I've tried a couple of attempts, but can seem to get the results I want.
private IQueryable<Customer> GetOrderData(string customerId)
{
var ordersWithLatestStatusDate = Context.Customers
// Note: I am not sure if I should add the .Expand() extension methods here for the other two entity collections since I want these queries to be as performant as possible and since I am projecting below (only need to display 2 fields for each record in the IQueryable<T>, but thinking I should now after some contemplation.
.Where(x => x.CustomerId == SelectedCustomer.CustomerId)
.Select(x => new Custom
{
CustomerId = x.CustomerId,
...
// I would like to project my Child and GrandChild Collections, i.e. Orders and OrderStatuses here but don't know how to do that. I learned that by projecting, one does not need to "Include/Expand" these extension methods.
});
return ordersWithLatestStatusDate ;
}
---- UPDATE 1 ----
After the great solution from User: lazyberezovsky, I tried the following:
var query = Context.Customers
.Where(c => c.CustomerId == SelectedCustomer.CustomerId)
.Select(o => new Customer
{
Name = c.Name,
LatestOrderDate = o.OrderStatus.Max(s => s.StatusDate)
});
In my hastiness from my initial posting, I didn't paste everything in correctly since it was mostly from memory and didn't have the exact code for reference at the time. My method is a strongly-typed IQueryabled where I need it to return a collection of items of type T due to a constraint within a rigid API that I have to go through that has an IQueryable query as one of its parameters. I am aware I can add other entities/attributes by either using the extension methods .Expand() and/or .Select(). One will notice that my latest UPDATED query above has an added "new Customer" within the .Select() where it was once anonymous. I'm positive that is why the query failed b/c it couldn't be turn into a valid Uri due to LatestOrderDate not being a property of Customer at the Server level. FYI, upon seeing the first answer below, I had added that property to my client-side Customer class with simple { get; set; }. So given this, can I somehow still have a Customer collection with the only bringing back those 2 fields from 2 different entities? The solution below looked so promising and ingenious!
---- END UPDATE 1 ----
FYI, the technologies I'm using are OData (WCF), Silverlight, C#.
Any tips/links will be appreciated.
This will give you list of { OrderId, LatestDate } objects
var query = Context.Customers
.Where(c => c.CustomerId == SelectedCustomer.CustomerId)
.SelectMany(c => c.Orders)
.Select(o => new {
OrderId = o.OrderId,
LatestDate = o.Statuses.Max(s => s.StatusDate) });
.
UPDATE construct objects in-memory
var query = Context.Customers
.Where(c => c.CustomerId == SelectedCustomer.CustomerId)

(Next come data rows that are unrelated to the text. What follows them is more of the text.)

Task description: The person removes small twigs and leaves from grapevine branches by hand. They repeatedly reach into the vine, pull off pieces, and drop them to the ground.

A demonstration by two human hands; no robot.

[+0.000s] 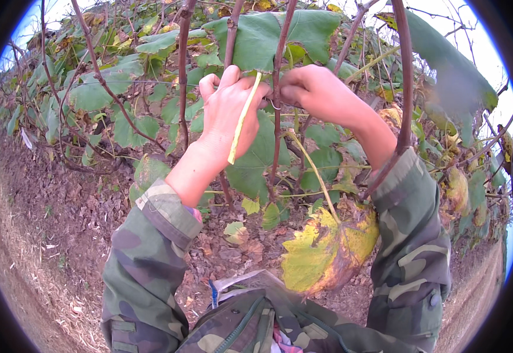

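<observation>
Both of my hands are raised at a reddish-brown grapevine cane (277, 128), one on each side of it. My left hand (232, 108) has its fingers curled close to the cane, their tips partly hidden. A pale yellow-green stalk (244, 121) hangs across the back of this hand. A thin strand (275, 106) loops at the cane between the hands, and its ends run into my fingers. My right hand (311, 90) is bent at the wrist, its blurred fingers pinched together. Just above the hands spreads a large green grape leaf (256, 42).
More upright canes (184, 75) flank the hands, and a thick cane (405, 79) crosses before my right forearm. A taut wire (150, 81) runs leftward. Below hangs a yellowing grape leaf (313, 253). Dry leaves cover the soil (71, 212).
</observation>
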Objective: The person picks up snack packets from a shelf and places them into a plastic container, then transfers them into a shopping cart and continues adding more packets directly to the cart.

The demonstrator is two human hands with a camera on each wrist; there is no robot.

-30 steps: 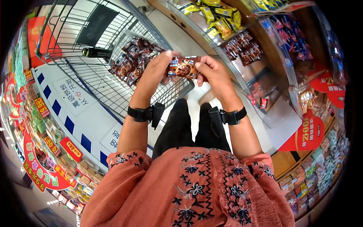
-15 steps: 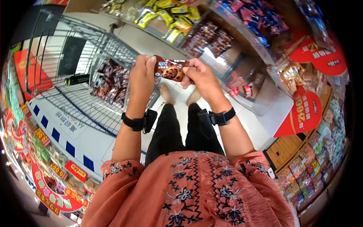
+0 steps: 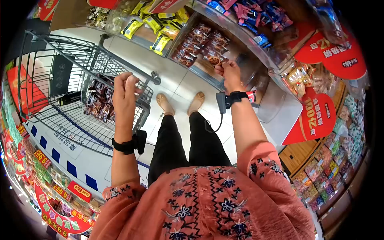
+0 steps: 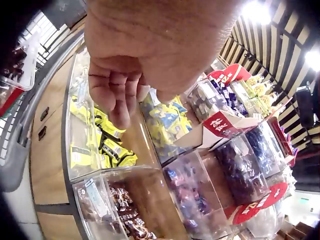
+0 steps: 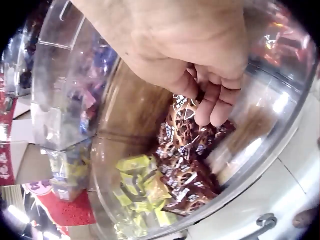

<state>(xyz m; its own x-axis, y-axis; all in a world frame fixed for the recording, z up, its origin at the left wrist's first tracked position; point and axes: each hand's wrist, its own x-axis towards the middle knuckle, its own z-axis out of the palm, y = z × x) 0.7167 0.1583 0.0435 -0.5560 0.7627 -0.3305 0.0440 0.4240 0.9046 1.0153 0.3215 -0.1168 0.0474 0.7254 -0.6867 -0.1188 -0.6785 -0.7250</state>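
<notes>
In the head view my right hand [image 3: 231,77] is over a shelf bin of brown cookie packets [image 3: 194,46]. Its thumb and fingers pinch the end of one cookie packet [image 5: 183,111], as the right wrist view shows, with more packets lying right beneath. My left hand [image 3: 125,93] hangs over the near end of the cart with its fingers loosely bent, holding nothing. Below and left of it, a clear plastic box [image 3: 85,89] full of the same brown packets sits in the shopping cart [image 3: 44,110], partly behind the hand and the wire.
Yellow packets [image 3: 161,43] fill the neighbouring bin, and blue and pink ones [image 3: 250,16] lie in a bin farther back. A red sign [image 3: 314,116] juts out at the right. A black cylindrical object [image 3: 69,98] lies in the cart. My feet [image 3: 196,102] stand on the tiled floor.
Both hands held one cookie packet between them earlier. They have parted: the right has moved to the packets in the bin, the left toward the cart, empty. The view has turned toward the shelves.
</notes>
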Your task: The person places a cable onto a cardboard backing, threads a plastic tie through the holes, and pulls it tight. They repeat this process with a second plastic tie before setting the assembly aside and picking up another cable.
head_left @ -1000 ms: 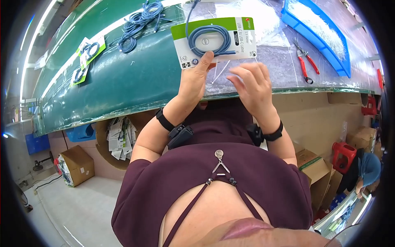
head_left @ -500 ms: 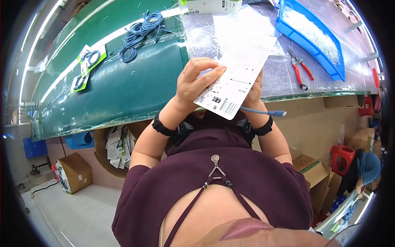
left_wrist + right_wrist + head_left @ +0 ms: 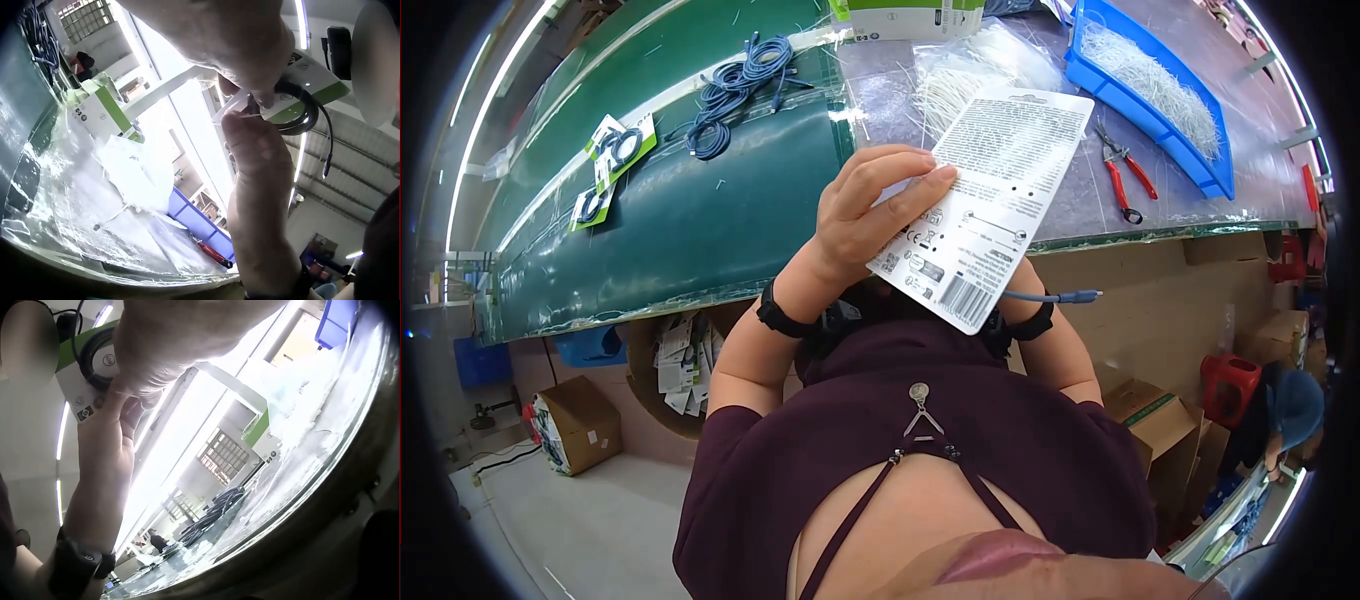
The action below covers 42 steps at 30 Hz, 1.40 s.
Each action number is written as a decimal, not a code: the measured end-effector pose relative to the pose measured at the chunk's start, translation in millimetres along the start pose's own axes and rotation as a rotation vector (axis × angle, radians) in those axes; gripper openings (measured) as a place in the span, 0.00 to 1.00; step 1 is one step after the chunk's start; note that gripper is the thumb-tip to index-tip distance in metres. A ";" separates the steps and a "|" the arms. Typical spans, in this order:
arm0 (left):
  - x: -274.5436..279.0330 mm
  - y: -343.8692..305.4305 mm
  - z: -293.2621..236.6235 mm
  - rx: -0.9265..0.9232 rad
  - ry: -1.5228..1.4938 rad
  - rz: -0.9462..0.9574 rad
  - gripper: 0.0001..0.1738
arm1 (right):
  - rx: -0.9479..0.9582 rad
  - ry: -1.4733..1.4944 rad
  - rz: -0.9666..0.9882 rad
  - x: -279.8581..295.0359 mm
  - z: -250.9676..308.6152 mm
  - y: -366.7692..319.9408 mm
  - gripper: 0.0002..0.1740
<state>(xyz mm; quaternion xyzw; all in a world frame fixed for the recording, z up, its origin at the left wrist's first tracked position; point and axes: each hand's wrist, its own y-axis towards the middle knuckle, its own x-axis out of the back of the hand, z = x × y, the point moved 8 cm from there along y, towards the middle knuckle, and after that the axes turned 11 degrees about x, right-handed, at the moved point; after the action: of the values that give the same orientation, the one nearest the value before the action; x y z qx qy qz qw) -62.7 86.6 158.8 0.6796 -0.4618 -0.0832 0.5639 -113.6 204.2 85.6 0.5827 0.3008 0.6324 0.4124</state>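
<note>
The head view looks from above, steeply down, at the table (image 3: 660, 230) and the person's own front. The left wrist view sits very near the left hand (image 3: 219, 37), facing upward to the ceiling (image 3: 350, 169); the right wrist view does likewise beside the right hand (image 3: 181, 344). Both wrist views share the card (image 3: 319, 78).

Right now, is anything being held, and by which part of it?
Yes, a cable packaging card: the left hand pinches it by one long edge. The right hand is behind it; its exact hold cannot be told.
</note>
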 end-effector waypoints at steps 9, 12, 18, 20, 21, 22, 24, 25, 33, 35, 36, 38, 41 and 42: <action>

.SelectMany(c => c.Orders)
.AsEnumerable() // goes in-memory
.Select(o => new {
OrderId = o.OrderId,
LatestDate = o.Statuses.Max(s => s.StatusDate) });
Also grouping could help here.
If I read this correctly you want a Customer entity and then a single value computed from its Orders property. Currently this is not supported in OData. OData doesn't support computed values in the queries. So no expressions in the projections, no aggregates and so on.
Unfortunately even with two queries this is currently not possible since OData doesn't support any way of expressing the MAX functionality.
If you have control over the service, you could write a server side function/service operation to execute this kind of query.